The US Navy's carrier-based airborne early warning squadron (VAW)-121, the Bluetails, has launched its first E-2D Advanced Hawkeye aircraft, marking an end to its 37-year association with the previous model E-2C Hawkeye.
VAW-121 operations officer lieutenant commander Nolan King said: "It's still an E-2 and we're going to be capable to provide all the functions and perform all the same missions as we did with the E-2C.
"With the added improvements in our sensor capability we're going to be able to improve efficiency and lethality of the strike group and other assets we're working with."
The Northrop Grumman-built E-2D Advanced Hawkeye aircraft integrates a new electronics suite, more powerful turboprop engines and future air-to-air refuelling capability.
The new aircraft is said to be the latest and most technologically advanced variant of the E-2 Hawkeye airborne early warning command and control (AEW&C) platform.

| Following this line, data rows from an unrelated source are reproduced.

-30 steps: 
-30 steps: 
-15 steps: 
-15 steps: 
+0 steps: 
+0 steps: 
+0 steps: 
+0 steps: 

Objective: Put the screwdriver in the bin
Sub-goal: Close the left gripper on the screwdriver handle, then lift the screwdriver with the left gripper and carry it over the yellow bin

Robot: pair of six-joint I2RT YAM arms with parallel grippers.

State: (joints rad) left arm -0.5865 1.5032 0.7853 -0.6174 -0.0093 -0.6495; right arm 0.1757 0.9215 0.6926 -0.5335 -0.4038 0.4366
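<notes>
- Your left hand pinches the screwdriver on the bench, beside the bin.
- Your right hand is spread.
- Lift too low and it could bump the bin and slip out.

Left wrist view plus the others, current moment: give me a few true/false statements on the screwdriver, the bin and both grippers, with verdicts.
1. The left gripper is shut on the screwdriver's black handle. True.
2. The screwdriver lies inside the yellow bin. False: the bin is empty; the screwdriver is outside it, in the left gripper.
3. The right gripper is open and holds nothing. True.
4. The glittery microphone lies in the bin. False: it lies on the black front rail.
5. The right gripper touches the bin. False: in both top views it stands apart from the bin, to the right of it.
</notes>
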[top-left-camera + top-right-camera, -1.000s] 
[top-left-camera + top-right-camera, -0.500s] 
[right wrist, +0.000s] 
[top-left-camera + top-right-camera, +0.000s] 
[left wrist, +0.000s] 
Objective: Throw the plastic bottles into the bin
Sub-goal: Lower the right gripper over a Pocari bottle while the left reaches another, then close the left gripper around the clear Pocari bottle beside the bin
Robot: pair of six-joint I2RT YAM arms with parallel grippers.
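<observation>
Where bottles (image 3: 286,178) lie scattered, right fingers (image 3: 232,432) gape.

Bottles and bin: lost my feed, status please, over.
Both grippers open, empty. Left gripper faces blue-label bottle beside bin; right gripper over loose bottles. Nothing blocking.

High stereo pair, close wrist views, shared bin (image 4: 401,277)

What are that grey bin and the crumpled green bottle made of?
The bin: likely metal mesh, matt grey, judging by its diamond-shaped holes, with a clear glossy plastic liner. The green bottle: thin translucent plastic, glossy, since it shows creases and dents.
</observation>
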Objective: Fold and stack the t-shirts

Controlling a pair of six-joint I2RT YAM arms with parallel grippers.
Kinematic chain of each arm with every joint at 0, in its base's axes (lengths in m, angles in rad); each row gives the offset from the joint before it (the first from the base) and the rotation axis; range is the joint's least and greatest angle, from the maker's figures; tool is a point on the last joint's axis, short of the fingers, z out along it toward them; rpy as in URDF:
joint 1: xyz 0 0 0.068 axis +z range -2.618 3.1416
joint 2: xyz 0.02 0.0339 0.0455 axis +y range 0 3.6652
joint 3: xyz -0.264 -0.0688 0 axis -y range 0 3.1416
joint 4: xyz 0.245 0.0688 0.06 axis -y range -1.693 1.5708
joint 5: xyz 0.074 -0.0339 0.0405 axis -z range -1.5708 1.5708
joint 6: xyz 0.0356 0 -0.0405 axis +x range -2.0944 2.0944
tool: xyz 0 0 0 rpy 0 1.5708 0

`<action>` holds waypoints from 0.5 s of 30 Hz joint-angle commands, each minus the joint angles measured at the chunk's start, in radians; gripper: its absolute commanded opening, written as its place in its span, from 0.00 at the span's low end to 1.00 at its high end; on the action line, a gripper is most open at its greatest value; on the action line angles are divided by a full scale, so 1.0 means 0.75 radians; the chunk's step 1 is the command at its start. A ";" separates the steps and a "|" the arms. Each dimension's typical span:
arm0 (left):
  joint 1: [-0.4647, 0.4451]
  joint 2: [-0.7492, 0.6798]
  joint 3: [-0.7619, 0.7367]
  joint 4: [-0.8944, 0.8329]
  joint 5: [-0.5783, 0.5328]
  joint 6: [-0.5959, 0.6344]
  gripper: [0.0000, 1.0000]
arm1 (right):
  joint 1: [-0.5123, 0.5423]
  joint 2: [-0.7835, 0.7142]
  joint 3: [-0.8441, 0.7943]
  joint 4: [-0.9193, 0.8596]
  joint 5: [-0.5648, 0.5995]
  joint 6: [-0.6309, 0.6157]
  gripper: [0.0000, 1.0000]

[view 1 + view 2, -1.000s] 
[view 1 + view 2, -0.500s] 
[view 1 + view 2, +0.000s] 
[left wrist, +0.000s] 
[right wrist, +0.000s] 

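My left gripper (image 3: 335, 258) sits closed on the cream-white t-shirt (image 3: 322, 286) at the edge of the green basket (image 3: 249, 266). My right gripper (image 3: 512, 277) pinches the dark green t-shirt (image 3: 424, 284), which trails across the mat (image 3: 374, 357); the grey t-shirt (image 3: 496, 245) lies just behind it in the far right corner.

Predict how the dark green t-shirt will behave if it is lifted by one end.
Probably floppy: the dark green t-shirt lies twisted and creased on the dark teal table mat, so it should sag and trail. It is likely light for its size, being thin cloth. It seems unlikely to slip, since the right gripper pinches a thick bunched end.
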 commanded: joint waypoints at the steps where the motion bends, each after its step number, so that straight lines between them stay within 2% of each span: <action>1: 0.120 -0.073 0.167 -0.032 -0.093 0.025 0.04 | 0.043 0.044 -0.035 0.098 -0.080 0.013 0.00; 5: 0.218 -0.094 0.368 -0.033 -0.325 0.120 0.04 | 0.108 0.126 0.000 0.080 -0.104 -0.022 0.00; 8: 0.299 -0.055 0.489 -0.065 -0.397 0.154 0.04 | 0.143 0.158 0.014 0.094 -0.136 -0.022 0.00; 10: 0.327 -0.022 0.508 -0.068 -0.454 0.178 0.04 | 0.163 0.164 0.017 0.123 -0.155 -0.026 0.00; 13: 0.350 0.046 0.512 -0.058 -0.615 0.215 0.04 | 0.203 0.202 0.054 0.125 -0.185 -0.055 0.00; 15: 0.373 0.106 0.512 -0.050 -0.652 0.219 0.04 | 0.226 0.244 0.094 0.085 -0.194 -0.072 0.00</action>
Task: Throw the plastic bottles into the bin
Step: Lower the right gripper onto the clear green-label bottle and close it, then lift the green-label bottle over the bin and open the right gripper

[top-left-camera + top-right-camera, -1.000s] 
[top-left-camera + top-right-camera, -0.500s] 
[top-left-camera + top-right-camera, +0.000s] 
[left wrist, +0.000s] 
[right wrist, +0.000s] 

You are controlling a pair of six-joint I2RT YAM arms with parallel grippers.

Capable of managing a reliable communications network between widely dispersed nodes, the aircraft is designed to conduct airborne strikes, land force support, rescue operations and drug interdiction missions.
The aircraft's AN/APY-9 radar system integrates both mechanical and electronic scanning capabilities, a fully integrated glass tactical cockpit and an advanced identification friend or foe system, as well as electronic support measure improvements and a modernised communications and data link suite.
While testing for the E-2D aircraft started in 2007 at Naval Air Station Patuxent River, Maryland, US, the first aircraft is set for deployment on-board the USS Theodore Roosevelt (CVN 71) aircraft carrier next year.